Una escena dantesca se vive en pleno corazón de Soacha: funcionarios públicos trabajando entre aguas negras, olores nauseabundos y riesgo de infección.
Sí, aunque parezca increíble, así están las condiciones en la Inspección Cuarta de Policía, ubicada en la comuna cuatro, donde desde el 9 de octubre de 2025 las oficinas están literalmente inundadas por aguas residuales que brotan de los baños y alcantarillas.

Durante más de 12 días, nadie de la Alcaldía de Soacha ha hecho algo para solucionar la emergencia.
El hedor es insoportable, las aguas contaminadas corren bajo los escritorios y los trabajadores deben atender a los ciudadanos en medio de un foco de infección.
¿Dónde están el alcalde Víctor Julián Sánchez Perico y la Secretaría de Gobierno?

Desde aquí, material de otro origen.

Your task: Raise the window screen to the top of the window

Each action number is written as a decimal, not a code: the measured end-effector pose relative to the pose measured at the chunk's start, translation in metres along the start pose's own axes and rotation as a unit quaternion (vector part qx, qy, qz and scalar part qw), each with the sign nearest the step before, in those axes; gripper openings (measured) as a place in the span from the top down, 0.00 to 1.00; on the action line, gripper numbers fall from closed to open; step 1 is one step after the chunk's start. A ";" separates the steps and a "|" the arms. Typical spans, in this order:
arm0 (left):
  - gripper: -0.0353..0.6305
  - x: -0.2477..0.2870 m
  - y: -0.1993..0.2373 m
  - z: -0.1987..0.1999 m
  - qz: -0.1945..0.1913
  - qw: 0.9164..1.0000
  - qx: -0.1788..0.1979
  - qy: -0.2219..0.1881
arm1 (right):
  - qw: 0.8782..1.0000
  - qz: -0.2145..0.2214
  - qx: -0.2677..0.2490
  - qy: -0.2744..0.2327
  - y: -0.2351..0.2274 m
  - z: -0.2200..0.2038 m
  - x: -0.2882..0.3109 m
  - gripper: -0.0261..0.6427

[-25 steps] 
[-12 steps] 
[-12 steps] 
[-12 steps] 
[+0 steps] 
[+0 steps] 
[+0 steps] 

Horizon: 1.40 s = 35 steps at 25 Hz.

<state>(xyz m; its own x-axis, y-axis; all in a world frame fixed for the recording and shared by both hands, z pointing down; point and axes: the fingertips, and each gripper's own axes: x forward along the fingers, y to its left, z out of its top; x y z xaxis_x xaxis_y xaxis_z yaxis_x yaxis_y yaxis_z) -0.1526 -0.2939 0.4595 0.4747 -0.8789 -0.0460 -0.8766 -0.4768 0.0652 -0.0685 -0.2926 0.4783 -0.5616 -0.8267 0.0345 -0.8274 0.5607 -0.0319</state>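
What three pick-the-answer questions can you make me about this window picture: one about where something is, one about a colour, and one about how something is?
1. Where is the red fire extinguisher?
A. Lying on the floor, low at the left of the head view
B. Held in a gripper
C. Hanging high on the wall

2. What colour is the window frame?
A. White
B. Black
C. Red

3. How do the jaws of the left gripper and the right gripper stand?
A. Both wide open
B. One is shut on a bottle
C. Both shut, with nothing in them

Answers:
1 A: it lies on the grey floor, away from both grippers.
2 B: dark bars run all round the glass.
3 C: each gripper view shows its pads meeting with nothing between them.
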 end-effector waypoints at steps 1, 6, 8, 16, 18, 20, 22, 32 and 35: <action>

Aguas negras, y olores nauseabundos

Las imágenes son tan impactantes como vergonzosas.
Se observan pisos encharcados, sillas cubiertas de humedad.Los empleados han denunciado dolores de cabeza, náuseas y síntomas de alergia por la exposición continua a este ambiente tóxico.

Y por si fuera poco, en el mismo edificio funciona el Centro de Traslado por Protección (CTP), donde permanecen personas retenidas temporalmente.
Es decir, una emergencia sanitaria con riesgo biológico directo tanto para los funcionarios como para los detenidos.


Un contrato millonario y cero mantenimiento

El lugar fue arrendado por la Secretaría de Gobierno bajo el contrato N.º 1622 de 2025, por un valor de más de 344 millones de pesos para solo nueve meses.
Cada mes el municipio paga $38 millones, y aun así, el lugar parece una cloaca en funcionamiento.

El contrato obliga al propietario y al supervisor a mantener condiciones salubres, pero en la práctica, nadie responde.
Ni la Secretaría de Gobierno ni el supervisor del contrato han aparecido, y los trabajadores sienten que la administración los dejó hundidos en el abandono y en el agua podrida.


“Nos toca trabajar respirando peste y con miedo de enfermarnos”

Así lo denunciaron los funcionarios, quienes aseguran que han tenido que cerrar el despacho y suspender el servicio por el riesgo sanitario.
Aun así, no han recibido una sola visita de las autoridades municipales.

“Estamos desesperados. Nos toca trabajar respirando peste, con el piso mojado y miedo de enfermarnos. Nadie nos escucha”, contó uno de los empleados afectados que pidió reservar su nombre por temor a represalias.


Indiferencia y silencio desde la Alcaldía

El caso ha causado indignación entre los habitantes de Soacha, que ven con asombro cómo los propios servidores públicos deben soportar condiciones indignas para cumplir su labor.
Mientras tanto, la Secretaría de Gobierno guarda silencio, y el alcalde Perico no ha dado la cara ni emitido una sola declaración.

El mensaje es claro: en Soacha, los trabajadores públicos valen menos que el contrato que los rodea.
¿Hasta cuándo tendrán que esperar los funcionarios para que el alcalde actúe?
Nadie merece trabajar así. Y mucho menos quienes se encargan de hacer cumplir la ley.